## Task objective:
Beginning with the line below that contains "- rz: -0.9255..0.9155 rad" and ending with the line that contains "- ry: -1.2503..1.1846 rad", copy every line exactly. Copy nothing else.

## Provided material:
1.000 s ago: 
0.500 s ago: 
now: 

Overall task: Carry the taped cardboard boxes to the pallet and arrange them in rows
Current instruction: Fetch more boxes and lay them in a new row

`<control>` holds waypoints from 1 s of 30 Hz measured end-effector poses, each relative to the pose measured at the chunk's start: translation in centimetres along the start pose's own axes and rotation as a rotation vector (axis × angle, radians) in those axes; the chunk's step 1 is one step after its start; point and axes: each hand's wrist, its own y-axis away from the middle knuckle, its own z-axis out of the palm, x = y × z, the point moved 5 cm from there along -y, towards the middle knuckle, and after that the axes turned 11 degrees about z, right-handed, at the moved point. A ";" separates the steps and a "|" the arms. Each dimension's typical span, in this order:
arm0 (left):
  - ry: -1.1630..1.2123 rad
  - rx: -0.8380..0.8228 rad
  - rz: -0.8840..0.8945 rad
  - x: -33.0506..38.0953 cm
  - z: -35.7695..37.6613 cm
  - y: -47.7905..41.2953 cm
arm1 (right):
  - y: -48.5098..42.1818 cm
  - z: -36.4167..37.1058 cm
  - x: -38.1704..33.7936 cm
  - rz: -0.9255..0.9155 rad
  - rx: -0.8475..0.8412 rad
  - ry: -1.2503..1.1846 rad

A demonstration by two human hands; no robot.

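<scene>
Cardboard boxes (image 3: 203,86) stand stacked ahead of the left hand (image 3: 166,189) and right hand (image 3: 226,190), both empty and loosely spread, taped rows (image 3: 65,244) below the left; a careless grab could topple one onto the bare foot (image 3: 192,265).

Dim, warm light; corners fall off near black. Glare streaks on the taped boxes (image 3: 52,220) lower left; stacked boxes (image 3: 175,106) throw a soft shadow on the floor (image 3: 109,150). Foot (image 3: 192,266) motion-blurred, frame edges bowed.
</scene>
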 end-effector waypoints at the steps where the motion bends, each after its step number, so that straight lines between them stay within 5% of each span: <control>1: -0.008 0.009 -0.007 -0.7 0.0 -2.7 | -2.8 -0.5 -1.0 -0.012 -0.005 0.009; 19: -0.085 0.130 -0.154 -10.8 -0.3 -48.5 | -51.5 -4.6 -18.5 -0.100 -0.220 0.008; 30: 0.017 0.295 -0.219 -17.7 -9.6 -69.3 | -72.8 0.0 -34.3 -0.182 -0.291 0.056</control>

## Solved exercise:
  - rz: -0.9255..0.9155 rad
  - rx: -0.8475..0.8412 rad
  - ry: -1.2503..1.1846 rad

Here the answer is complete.